When assessing the sufficiency of a complaint, the court first “separate[s] the complaint's factual allegations (which must be accepted as true) from its conclusory legal allegations (which need not be credited).” Maddox, 732 F.3d at 80 (quoting Morales-Cruz v. Univ. of P.R., 676 F.3d 220, 224 (1st Cir. 2012)). Next, the court “determine[s] whether the remaining factual content allows a ‘reasonable inference that the defendant is liable for the misconduct alleged.'” Id. (quoting Morales-Cruz, 676 F.3d at 224). “[T]he court may not disregard properly pled factual allegations, ‘even if it strikes a savvy judge that actual proof of those facts is improbable.'” Ocasio-Hernandez v. Fortuno-Burset, 640 F.3d 1, 12 (1st Cir. 2011) (quoting Twombly, 550 U.S. at 556). “[W]here the well-pleaded facts do not permit the court to infer more than the mere possibility of misconduct,” however, a claim may be dismissed. Iqbal, 556 U.S. at 679.
IV. Discussion.
A. Count I - Violation of Title IX Against the City, WPS and WSC.
1. Legal standard.
Title IX provides that “[n]o person ... shall, on the basis of sex, be excluded from participation in, be denied the benefits of, or be subjected to discrimination under any education program or activity receiving Federal financial assistance.” Gebser v. Lago Vista Indep. Sch. Dist., 524 U.S. 274, 280 (1998) (quoting 20 U.S.C. § 1681(a)).Plaintiffs here assert a theory of hostile environment, according to which an institution may be liable for student-on-student sexual harassment. See M.L. By and Through D.L. v. Concord Sch. Dist., 86 F.4th 501, 511 (1st Cir. 2023). To successfully plead a Title IX claim against an educational institution, a student must sufficiently allege: that he or she was subjected to harassment; based upon sex; that the harassment was sufficiently severe and pervasive to create an abusive educational environment; and that a cognizable basis for institutional liability exists. Frazier v. Fairhaven Sch. Comm., 276 F.3d 52, 66 (1st Cir. 2002). The last part of the standard is met if a plaintiff plausibly alleges that an official at the school with authority to take corrective action had actual knowledge of the harassment and either failed to act or “exhibited deliberate indifference” to the harassment. Willis v. Brown Univ., 184 F.3d 20, 26 (1st Cir. 1999).

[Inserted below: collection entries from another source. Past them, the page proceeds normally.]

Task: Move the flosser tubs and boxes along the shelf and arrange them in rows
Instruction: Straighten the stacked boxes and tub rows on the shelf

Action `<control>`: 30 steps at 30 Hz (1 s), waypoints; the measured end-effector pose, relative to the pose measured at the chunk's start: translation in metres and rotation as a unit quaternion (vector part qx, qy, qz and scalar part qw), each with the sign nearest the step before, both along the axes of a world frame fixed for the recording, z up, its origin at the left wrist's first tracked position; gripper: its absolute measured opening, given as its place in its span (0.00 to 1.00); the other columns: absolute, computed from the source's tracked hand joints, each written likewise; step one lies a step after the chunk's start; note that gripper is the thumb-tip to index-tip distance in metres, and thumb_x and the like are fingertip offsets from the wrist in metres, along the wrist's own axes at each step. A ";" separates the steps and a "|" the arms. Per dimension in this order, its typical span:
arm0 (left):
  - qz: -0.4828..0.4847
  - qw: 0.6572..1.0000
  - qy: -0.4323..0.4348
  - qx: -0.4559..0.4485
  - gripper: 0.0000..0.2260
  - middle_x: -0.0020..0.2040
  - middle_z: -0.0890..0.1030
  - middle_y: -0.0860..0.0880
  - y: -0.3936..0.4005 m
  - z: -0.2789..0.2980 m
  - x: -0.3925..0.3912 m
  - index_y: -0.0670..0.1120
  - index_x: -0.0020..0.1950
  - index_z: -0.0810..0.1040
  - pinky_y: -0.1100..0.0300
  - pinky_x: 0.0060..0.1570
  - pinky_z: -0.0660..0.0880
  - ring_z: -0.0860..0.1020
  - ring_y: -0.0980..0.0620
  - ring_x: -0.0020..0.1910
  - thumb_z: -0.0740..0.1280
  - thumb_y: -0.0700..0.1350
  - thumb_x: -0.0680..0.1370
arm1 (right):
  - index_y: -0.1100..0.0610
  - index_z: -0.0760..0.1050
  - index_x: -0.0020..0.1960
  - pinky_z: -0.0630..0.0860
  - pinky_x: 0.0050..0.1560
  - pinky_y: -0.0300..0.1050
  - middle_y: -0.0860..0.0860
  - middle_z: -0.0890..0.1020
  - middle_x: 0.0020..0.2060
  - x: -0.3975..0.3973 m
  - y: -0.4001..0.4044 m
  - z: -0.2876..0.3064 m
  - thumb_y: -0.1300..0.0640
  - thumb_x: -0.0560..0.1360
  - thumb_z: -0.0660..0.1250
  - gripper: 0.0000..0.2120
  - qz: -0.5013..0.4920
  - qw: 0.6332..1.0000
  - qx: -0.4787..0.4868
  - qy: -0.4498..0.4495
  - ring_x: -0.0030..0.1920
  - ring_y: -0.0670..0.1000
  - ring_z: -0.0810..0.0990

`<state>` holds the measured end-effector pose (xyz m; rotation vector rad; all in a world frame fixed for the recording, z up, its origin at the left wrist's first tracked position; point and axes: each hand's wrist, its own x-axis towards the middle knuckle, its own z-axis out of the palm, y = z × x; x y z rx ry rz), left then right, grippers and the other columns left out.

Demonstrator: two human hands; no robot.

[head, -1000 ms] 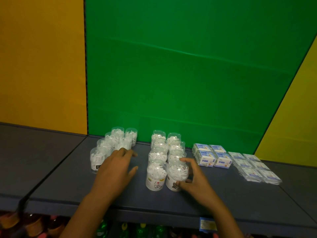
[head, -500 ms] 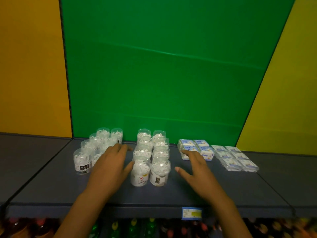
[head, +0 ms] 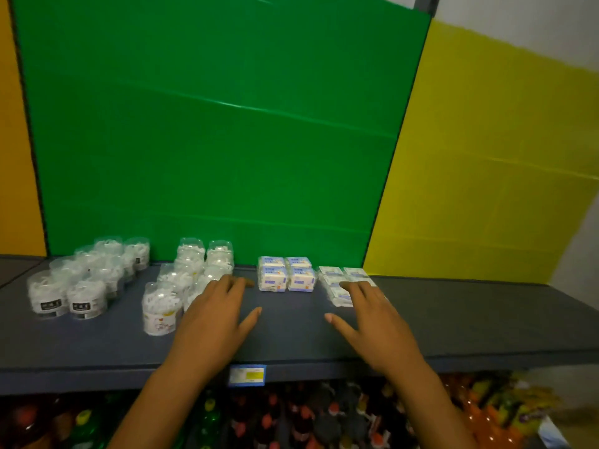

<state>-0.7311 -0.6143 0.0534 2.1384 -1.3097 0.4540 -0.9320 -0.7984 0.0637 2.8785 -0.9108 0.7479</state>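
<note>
Right hand [head: 372, 322] hides part of flat packs [head: 337, 280]; tub labels [head: 52, 305] too blurred to read.

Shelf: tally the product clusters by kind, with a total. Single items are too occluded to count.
Tub clusters: 2 (black-label tubs, white-label tubs)
Box clusters: 1 (blue-and-white boxes)
Flat-pack clusters: 1 (flat packs, partly hidden by the right hand)
Total: 4
</note>
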 end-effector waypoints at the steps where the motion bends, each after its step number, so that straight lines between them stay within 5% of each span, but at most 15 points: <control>1: -0.002 1.000 0.005 0.000 0.20 0.61 0.73 0.51 -0.005 -0.002 -0.012 0.52 0.67 0.69 0.54 0.52 0.75 0.73 0.49 0.60 0.62 0.58 0.78 | 0.48 0.62 0.72 0.72 0.63 0.48 0.47 0.69 0.68 -0.012 -0.004 -0.001 0.32 0.77 0.56 0.30 0.002 1.000 0.000 0.001 0.68 0.51 0.68; 10: -0.022 0.999 0.027 0.026 0.21 0.63 0.71 0.51 -0.052 -0.019 -0.078 0.53 0.68 0.67 0.54 0.53 0.75 0.72 0.50 0.62 0.62 0.58 0.78 | 0.47 0.62 0.72 0.71 0.62 0.46 0.45 0.68 0.66 -0.080 -0.042 -0.016 0.34 0.76 0.58 0.29 0.013 0.999 0.032 -0.003 0.66 0.49 0.68; 21: -0.034 0.997 0.040 0.050 0.23 0.65 0.69 0.51 -0.151 -0.023 -0.072 0.53 0.70 0.65 0.56 0.50 0.75 0.73 0.50 0.62 0.63 0.58 0.78 | 0.47 0.61 0.72 0.71 0.63 0.45 0.45 0.68 0.66 -0.077 -0.136 -0.029 0.34 0.76 0.61 0.30 -0.007 0.998 0.057 -0.004 0.66 0.49 0.67; 30: -0.066 0.990 0.115 0.058 0.28 0.71 0.63 0.49 -0.245 -0.034 -0.042 0.49 0.74 0.60 0.58 0.65 0.67 0.68 0.50 0.67 0.65 0.55 0.78 | 0.48 0.58 0.75 0.71 0.66 0.48 0.47 0.63 0.72 -0.045 -0.230 -0.028 0.35 0.74 0.64 0.35 -0.014 0.995 0.102 0.014 0.71 0.49 0.64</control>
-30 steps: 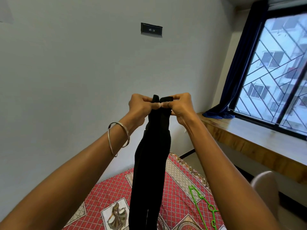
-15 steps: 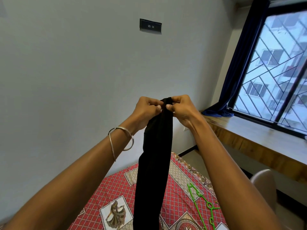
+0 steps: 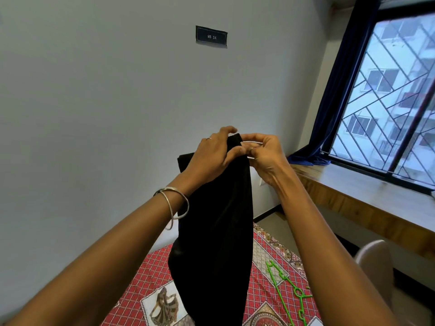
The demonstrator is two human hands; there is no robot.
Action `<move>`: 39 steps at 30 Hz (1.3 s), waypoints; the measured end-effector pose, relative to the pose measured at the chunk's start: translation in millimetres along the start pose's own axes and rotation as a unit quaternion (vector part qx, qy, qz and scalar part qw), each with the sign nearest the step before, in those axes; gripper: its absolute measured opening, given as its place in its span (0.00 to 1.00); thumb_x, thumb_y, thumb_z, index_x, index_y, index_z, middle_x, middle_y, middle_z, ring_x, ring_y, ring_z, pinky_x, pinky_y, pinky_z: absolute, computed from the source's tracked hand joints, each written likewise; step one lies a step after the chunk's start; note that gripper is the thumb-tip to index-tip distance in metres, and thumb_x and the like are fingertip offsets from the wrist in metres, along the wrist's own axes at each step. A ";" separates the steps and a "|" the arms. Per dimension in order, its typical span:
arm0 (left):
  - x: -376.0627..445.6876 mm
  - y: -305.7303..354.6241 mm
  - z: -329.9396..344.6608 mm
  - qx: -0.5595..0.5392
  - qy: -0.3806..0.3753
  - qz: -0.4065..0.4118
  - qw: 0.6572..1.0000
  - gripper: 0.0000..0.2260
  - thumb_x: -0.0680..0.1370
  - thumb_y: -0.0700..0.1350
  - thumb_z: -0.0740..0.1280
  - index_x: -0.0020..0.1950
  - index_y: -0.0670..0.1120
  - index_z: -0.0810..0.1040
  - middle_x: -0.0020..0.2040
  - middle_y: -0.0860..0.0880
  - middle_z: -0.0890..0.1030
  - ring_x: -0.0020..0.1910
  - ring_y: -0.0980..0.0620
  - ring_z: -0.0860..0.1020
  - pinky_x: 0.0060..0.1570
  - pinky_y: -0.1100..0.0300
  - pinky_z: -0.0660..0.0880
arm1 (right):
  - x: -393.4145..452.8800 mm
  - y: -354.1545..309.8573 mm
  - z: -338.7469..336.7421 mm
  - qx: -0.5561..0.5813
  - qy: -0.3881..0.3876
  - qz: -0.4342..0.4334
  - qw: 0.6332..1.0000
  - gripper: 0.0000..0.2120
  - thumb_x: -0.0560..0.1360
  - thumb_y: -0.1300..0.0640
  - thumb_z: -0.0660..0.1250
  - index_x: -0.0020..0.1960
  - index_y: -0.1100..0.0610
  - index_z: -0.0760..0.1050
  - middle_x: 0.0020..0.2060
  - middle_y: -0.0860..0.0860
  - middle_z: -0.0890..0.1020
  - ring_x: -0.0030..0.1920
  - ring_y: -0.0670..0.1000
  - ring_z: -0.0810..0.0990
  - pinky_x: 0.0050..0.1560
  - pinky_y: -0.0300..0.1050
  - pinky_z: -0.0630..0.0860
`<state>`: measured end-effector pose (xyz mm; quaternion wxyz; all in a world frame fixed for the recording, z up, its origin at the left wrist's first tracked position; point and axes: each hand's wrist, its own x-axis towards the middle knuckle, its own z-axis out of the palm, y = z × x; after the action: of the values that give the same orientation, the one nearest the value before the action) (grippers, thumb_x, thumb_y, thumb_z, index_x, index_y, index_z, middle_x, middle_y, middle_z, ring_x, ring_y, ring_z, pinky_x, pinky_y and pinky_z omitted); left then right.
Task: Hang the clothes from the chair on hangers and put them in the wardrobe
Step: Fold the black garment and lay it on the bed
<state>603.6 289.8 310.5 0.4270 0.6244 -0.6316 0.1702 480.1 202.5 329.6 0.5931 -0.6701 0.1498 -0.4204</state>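
- Black garment (image 3: pixel 216 220), likely trousers, held up at chest height over the bed (image 3: pixel 263 262); lower part hangs out of frame.
- Left hand (image 3: pixel 211 151) grips the top edge, fingers wrapped over the cloth.
- Right hand (image 3: pixel 263 151) pinches the same edge just beside it, thumb to fingertips.
- Step, my read: squaring up the garment before hanging.
- Green hanger (image 3: pixel 289 290) lies on the bed, untouched, below right.
- Next: one hand must let go to fetch it; the other has to carry the cloth alone.
- Chair (image 3: pixel 376 267) at right; wardrobe not in view.
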 end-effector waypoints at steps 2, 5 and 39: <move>1.8 -1.8 -1.4 0.077 -0.006 0.000 0.997 0.27 0.77 0.66 0.55 0.61 0.44 0.71 0.51 0.46 0.79 0.46 0.48 0.77 0.44 0.57 0.72 | -1.8 0.1 0.7 -0.035 0.021 -0.019 0.999 0.08 0.75 0.73 0.65 0.48 0.64 0.79 0.39 0.60 0.83 0.37 0.56 0.84 0.39 0.49 0.81; 4.9 -2.4 -1.9 0.151 -0.009 -0.006 0.988 0.25 0.75 0.68 0.54 0.48 0.45 0.68 0.38 0.49 0.76 0.35 0.48 0.74 0.33 0.56 0.67 | -6.1 0.5 1.1 -0.035 0.030 -0.011 0.999 0.07 0.76 0.72 0.64 0.51 0.64 0.77 0.39 0.60 0.83 0.36 0.54 0.84 0.38 0.49 0.81; 81.9 28.0 -79.8 0.163 0.053 0.028 0.985 0.26 0.65 0.64 0.73 0.53 0.46 0.77 0.42 0.43 0.80 0.43 0.41 0.76 0.41 0.53 0.72 | -50.7 137.7 -30.4 -0.214 -0.273 0.130 0.929 0.19 0.78 0.53 0.66 0.67 0.54 0.68 0.58 0.54 0.74 0.60 0.56 0.74 0.65 0.62 0.70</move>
<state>615.3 301.4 427.1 0.3481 0.6575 -0.5890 0.3156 468.1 182.9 181.5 0.5032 -0.8446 0.1539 -0.0987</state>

It is undisputed that WMHS is a recipient of federal funding.
As stated above, to plausibly allege that the institution is liable, a plaintiff must adequately plead that first, an official of the institution who had authority to end the harassment had “actual knowledge of the harassment.” Grace v. Bd. of Trs., Brooke East Bos., 85 F.4th 1, 10-12 (1st Cir. 2023) (citing Porto v. Town of Tewksbury, 488 F.3d 67, 72-73 (1st Cir. 2007) and Santiago v. Puerto Rico, 655 F.3d 61, 73 (1st Cir. 2011)). “The empty allegation that a school employee ‘failed to report' harassment to someone higher up in the chain of command who could have taken corrective action is not enough to establish institutional liability.” Santiago, 655 F.3d at 73-74. Plaintiff need only show that one employee authorized to act had knowledge. See Fitzgerald v. Barnstable Sch. Comm., 555 U.S. 246, 257 (2009)), rev'don other grounds, 555 U.S. 246 (2009) (“a Title IX Plaintiff can establish school district liability by showing that a single school administrator with authority to take corrective action responded to harassment with deliberate indifference.”).
A plaintiff must also plausibly allege that the official's response to the harassment amounted to deliberate indifference. Doe v. Pawtucket Sch. Dept., 969 F.3d 1, 9 (1st Cir. 2020). Deliberate indifference “is a stringent standard of fault” that requires proof that a defendant “disregarded a known or obvious consequence of his action or inaction.” Porto, 488 F.3d at 73 (emphasis in original) (quotation marks omitted) (quoting Bd. of the County Comm'rs v. Brown, 520 U.S. 397, 410 (1997)). Put another way, the institution's actions, or failure to act, must have “caused the student's subsequent harassment in some way or made the student ‘liable or vulnerable' to harassment.” Id. (citing Davis ex rel. LaShonda D. v. Monroe Cnty. Bd. of Educ., 526 U.S. 629, 645 (1999)). “[A] claim that the school system could or should have done more is insufficient to establish deliberate indifference; in the Title IX context, ‘funding recipients are deemed deliberately indifferent to acts of student-on-student harassment only where the recipient's response to the harassment or lack thereof is clearly unreasonable in light of the known circumstances.'” Id. at 73 (quoting Davis, 526 U.S. at 648).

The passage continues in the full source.